THE BULL «EXSURGE DOMINE» BY LEO X
WITH WHICH HE THREATENS TO EXCOMMUNICATE MARTIN LUTHER
Rome, 1520 June 15th
Paper volume, mm. 288x217, ff. 4 (rubricelle) + 330, bound in pale-red leather; on the back at the top: LEON. X. BULLAR. A.V. AD IX. L. CLXX
ASV, Reg. Vat., 1160, f. 251r
The years between 1519 and 1521 were the «golden years» of the charismatic Luther (Oberman), rich with publications and speeches; the Augustinian monk from Erfurt seemed he had reached a «hypnotic sureness», aware and proud of his mission consisting in proclaiming out loud the truth of Christ’s Gospel against the Antichrist (the papacy of Rome), for a genuine and urgent reform of the Church: «Ecclesiam et ecclesiasticos – as he wrote in the Operationes in Psalmos in these years - oportet reformari». In 1520 Luther publishes An den christlichen Adel deutscher Nation von des christlichen Standes Besserung (To Christian nobility of the German Nation: the enhancement of the Christian State), where once again he censures the evils of Rome and confesses that he wanted to «violently attack the Pope, as the Antichrist».
And in that same year, at Rome the trial against Luther was resumed (started in 1518, but suspended for various reasons concerning the papal policy in 1519). The condemnation of the Augustinian monk was now decided, besides hoped for by the Universities of Leuven and Cologne. Three commissions were created to examine the works of Luther, three consistories were held (of which one lasted eight hours), and in the end the condemnation was decided. The relative bull was read in the consistory on 1st June 1520 and it was decided to publish it.
The copy of the long text of the bull, on which, as well as Leo X, also Giovanni Eck and the Cardinals Benedetto Accolti and Giulio de’ Medici (the future Clement VII) worked on it, is found in the register of Pope Medici, mainly at his eighth and ninth year of papacy (Reg. Vat., 1160, ff. 251r-259v). The originals that were sent had an unfortunate destiny and were nearly all destroyed; as everyone knows, when Luther received the bull he burnt it on 10th December 1520 at Wittenberg, along with the books of canon right, a clear sign of his rebellion against Rome.

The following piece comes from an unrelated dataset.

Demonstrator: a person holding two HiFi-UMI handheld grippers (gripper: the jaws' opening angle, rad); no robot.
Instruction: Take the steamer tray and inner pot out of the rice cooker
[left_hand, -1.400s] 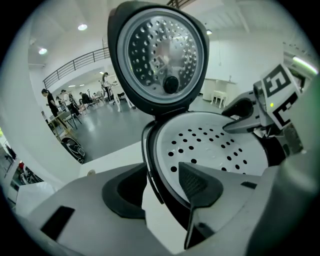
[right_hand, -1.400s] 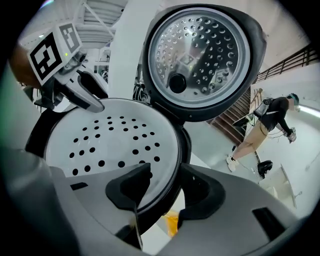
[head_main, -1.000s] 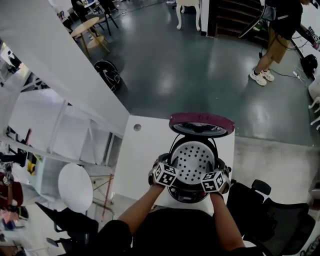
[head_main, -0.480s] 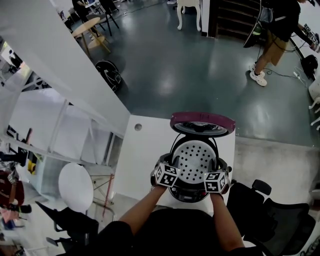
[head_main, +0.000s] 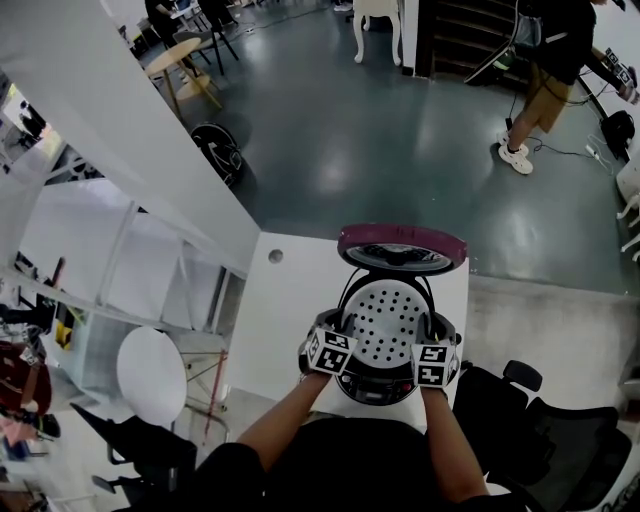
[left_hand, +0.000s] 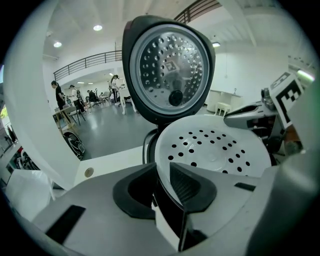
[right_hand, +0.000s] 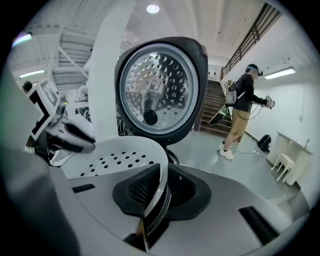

With the Bull Exsurge Domine, where Luther’s name is repeated several times, Leo X condemns the 41 propositions or errors, drawn from the works of the Saxon monk, such as «vel hereticos, vel falsos, vel scandalosos, vel piarum aurium offensivos, vel simplicium mentium seductivos»; the propositions that were condemned regarded the «fides fiduciosa», the justification, the grace, the ecclesiastic hierarchy, the efficacy of the sacraments, the purgatory, repentance, the indulgencies and the original sin. The Pope ordered all the Christian faithful to not keep, read, defend or print Martin Luther’s books that contained these errors, moreover he exhorted them to burn them publicly. With regard to the innovator of Eisleben, for whom the Pope declared he had worked very hard (Quod vero ad ipsum Martinum attinet - bone Deus! - quid praetermisimus, quid non fecimus, quid paterne caritatis omisimus ut eum an huiusmodi erroribus revocaremus?), it was announced that he would have been excommunicated, if he had not made an act of obedience within 60 days from promulgation of the Bull in Germany.
The papal document has a long harangue or preamble (a page and a half of the register), with the aim of producing a strong effect and to show the enormous amount of harm Luther’s works were doing to the Church (from line 1: Leo etc. Ad futuram rei memoriam. Exurge Domine et iudica causam tuam, memor esto improperiorum tuorum, eorum que ab insipientibus fiunt tota die, inclina aurem tuam ad preces nostras, quoniam surrexerunt vulpes quaerentes demolire vineam, cuius tu torcular calcasti solus [... ]). The reference to the «classical» texts of the excommunication bulls, from Innocent III onwards, are evident, but they produced in Luther’s soul the opposite effect of what they were supposed to. In fact, hurling back the accusation, he interpreted these words, steeped in biblical references that could not escape him, as if they were the Church’s cry to the Lord, so that He may set the Church free from the Antichrist, that is the Pope of Rome.